**Problem to work on:**
Please produce a character-exact copy of the listing that follows, omitting all images.

**Collected data:**
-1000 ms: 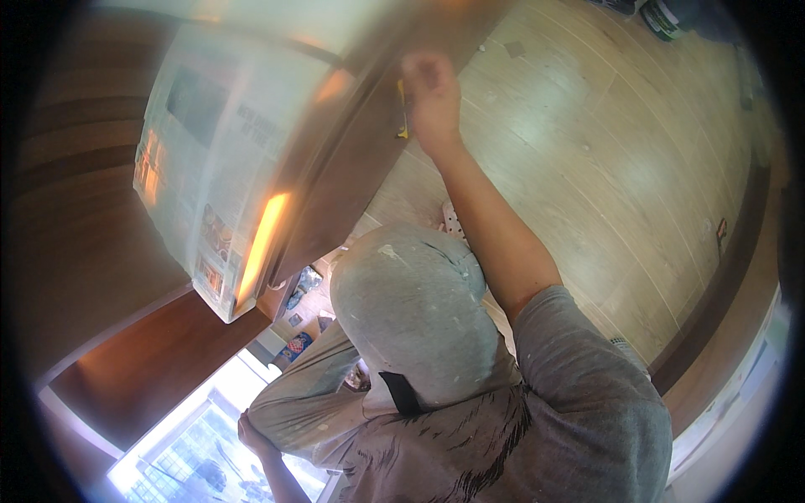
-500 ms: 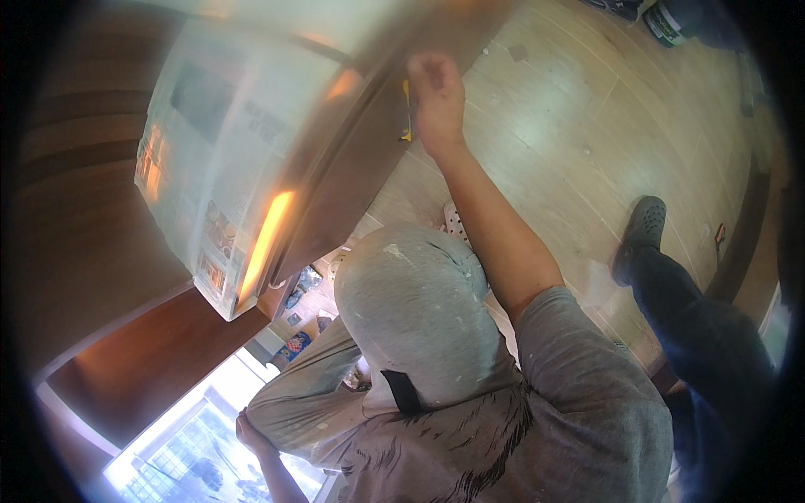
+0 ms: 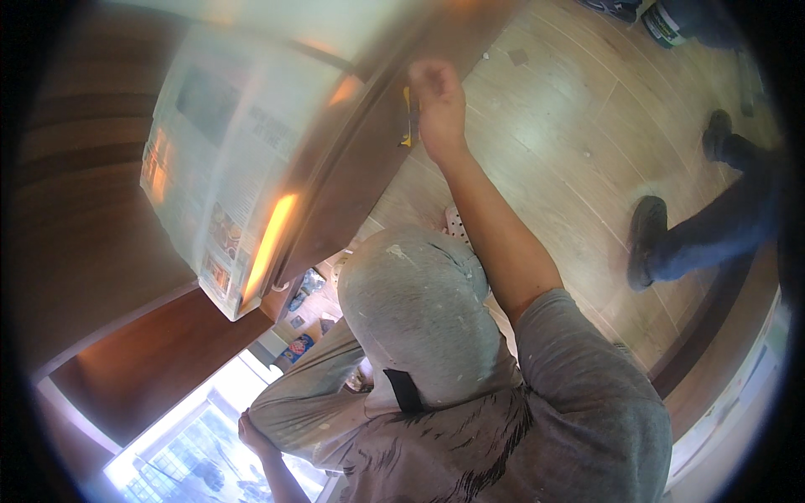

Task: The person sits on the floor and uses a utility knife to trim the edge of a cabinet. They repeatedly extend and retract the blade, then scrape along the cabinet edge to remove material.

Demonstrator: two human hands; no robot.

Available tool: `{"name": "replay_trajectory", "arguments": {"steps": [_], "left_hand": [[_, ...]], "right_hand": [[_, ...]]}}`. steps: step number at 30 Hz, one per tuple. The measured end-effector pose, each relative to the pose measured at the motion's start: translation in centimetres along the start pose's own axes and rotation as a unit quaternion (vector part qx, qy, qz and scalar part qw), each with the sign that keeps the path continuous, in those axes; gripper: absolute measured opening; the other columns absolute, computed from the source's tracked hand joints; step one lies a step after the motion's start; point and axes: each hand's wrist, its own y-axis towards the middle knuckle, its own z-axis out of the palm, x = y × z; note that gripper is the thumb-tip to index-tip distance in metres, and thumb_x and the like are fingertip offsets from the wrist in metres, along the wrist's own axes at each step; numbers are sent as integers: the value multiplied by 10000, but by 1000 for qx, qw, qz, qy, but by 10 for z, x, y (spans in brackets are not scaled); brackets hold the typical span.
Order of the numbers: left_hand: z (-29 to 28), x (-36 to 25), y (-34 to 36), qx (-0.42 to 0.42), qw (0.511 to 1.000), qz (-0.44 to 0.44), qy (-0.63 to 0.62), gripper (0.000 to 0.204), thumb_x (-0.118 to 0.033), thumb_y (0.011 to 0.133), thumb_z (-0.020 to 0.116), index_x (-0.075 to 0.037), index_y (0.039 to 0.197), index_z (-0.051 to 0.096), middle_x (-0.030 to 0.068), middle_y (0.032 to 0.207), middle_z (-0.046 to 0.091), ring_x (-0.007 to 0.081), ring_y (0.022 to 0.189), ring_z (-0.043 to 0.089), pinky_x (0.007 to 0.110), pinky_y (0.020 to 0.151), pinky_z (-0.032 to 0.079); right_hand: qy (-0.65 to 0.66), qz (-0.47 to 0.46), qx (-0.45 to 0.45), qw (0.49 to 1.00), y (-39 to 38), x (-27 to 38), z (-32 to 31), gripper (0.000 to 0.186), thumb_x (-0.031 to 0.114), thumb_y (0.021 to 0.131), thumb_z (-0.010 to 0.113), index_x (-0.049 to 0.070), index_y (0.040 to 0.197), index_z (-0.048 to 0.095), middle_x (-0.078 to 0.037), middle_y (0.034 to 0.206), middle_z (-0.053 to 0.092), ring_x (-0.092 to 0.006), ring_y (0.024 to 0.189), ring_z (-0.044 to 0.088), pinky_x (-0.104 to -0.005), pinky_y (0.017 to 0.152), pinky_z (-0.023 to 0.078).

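My right hand (image 3: 441,113) is up against the brown panel (image 3: 369,159) of a cabinet, its fingers curled in and blurred. Whatever it grips, if anything, is hidden. Right beside its fingers shows a narrow yellow and dark strip (image 3: 408,117); I cannot tell whether it is held or fixed to the panel. My left hand (image 3: 252,432) rests at my bent knee in grey trousers (image 3: 419,310), fingers mostly hidden by the leg. Printed newspaper (image 3: 243,126) under a hazy, translucent sheet covers the cabinet top, with a bright orange light streak along its edge.
Pale wood-look floor (image 3: 570,109) spreads to the right. Another person's dark shoe (image 3: 647,243) and trouser legs stand there. A dark bucket (image 3: 667,25) is at the far right. Small packets (image 3: 298,346) lie below the cabinet, near a bright window (image 3: 201,453).
The other person at the right has stepped, and a second shoe now shows. My right hand has shifted only slightly at the panel; my left hand stays at the knee.
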Motion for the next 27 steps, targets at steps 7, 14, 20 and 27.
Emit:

**Solution below:**
-1000 ms: 
-500 ms: 
+0 ms: 

Task: The person sits on the floor and uses a utility knife to trim the edge of a cabinet. They repeatedly extend and retract the blade, then scrape along the cabinet edge to remove material.

Demonstrator: two human hands; no robot.

Available tool: `{"name": "replay_trajectory", "arguments": {"steps": [_], "left_hand": [[_, ...]], "right_hand": [[_, ...]]}}`. steps: step number at 30 Hz, one per tuple. The measured end-effector pose, each relative to the pose measured at the motion's start: translation in centimetres along the start pose's own axes and rotation as a unit quaternion (vector part qx, qy, qz and scalar part qw), each with the sign that keeps the path continuous, in those axes; gripper: absolute measured opening; the other columns absolute, computed from the source's tracked hand joints; step one lies a step after the motion's start; point and axes: each hand's wrist, its own y-axis towards the middle knuckle, its own z-axis out of the palm, x = y × z; note that gripper is the thumb-tip to index-tip distance in metres, and thumb_x and the like are fingertip offsets from the wrist in metres, along the wrist's own axes at each step; numbers are sent as integers: the value multiplied by 10000, but by 1000 for qx, qw, qz, qy, but by 10 for z, x, y (spans in brackets are not scaled); brackets hold the typical span.
Order of the numbers: left_hand: z (-29 to 28), x (-36 to 25), y (-34 to 36), qx (-0.42 to 0.42), qw (0.511 to 1.000), qz (-0.44 to 0.44), qy (-0.63 to 0.62), gripper (0.000 to 0.204), thumb_x (-0.118 to 0.033), thumb_y (0.011 to 0.133), thumb_z (-0.020 to 0.116), index_x (-0.075 to 0.037), index_y (0.039 to 0.197), index_z (-0.051 to 0.096), middle_x (-0.030 to 0.068), middle_y (0.032 to 0.207), middle_z (-0.046 to 0.091), ring_x (-0.007 to 0.081), ring_y (0.022 to 0.189), ring_z (-0.043 to 0.089), pinky_x (0.007 to 0.110), pinky_y (0.020 to 0.151), pinky_z (-0.032 to 0.079); right_hand: qy (-0.65 to 0.66), qz (-0.47 to 0.46), qx (-0.45 to 0.45), qw (0.49 to 1.00), y (-39 to 38), x (-27 to 38), z (-32 to 31), gripper (0.000 to 0.186), thumb_x (-0.031 to 0.114), thumb_y (0.021 to 0.131), thumb_z (-0.010 to 0.113), index_x (-0.049 to 0.070), index_y (0.040 to 0.197), index_z (-0.048 to 0.095), middle_x (-0.078 to 0.037), middle_y (0.034 to 0.206), middle_z (-0.053 to 0.092), ring_x (-0.092 to 0.006), ring_y (0.024 to 0.189), ring_z (-0.044 to 0.088), pinky_x (-0.104 to -0.005), pinky_y (0.017 to 0.152), pinky_z (-0.023 to 0.078).

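My right hand (image 3: 441,113) is up against the brown panel (image 3: 369,159) of a cabinet, its fingers curled in and blurred. Whatever it grips, if anything, is hidden. Right beside its fingers shows a narrow yellow and dark strip (image 3: 408,117); I cannot tell whether it is held or fixed to the panel. My left hand (image 3: 252,432) rests at my bent knee in grey trousers (image 3: 419,310), fingers mostly hidden by the leg. Printed newspaper (image 3: 243,126) under a hazy, translucent sheet covers the cabinet top, with a bright orange light streak along its edge.
Pale wood-look floor (image 3: 570,109) spreads to the right. Another person's dark shoe (image 3: 647,243) and trouser legs stand there. A dark bucket (image 3: 667,25) is at the far right. Small packets (image 3: 298,346) lie below the cabinet, near a bright window (image 3: 201,453).
The other person at the right has stepped, and a second shoe now shows. My right hand has shifted only slightly at the panel; my left hand stays at the knee.
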Motion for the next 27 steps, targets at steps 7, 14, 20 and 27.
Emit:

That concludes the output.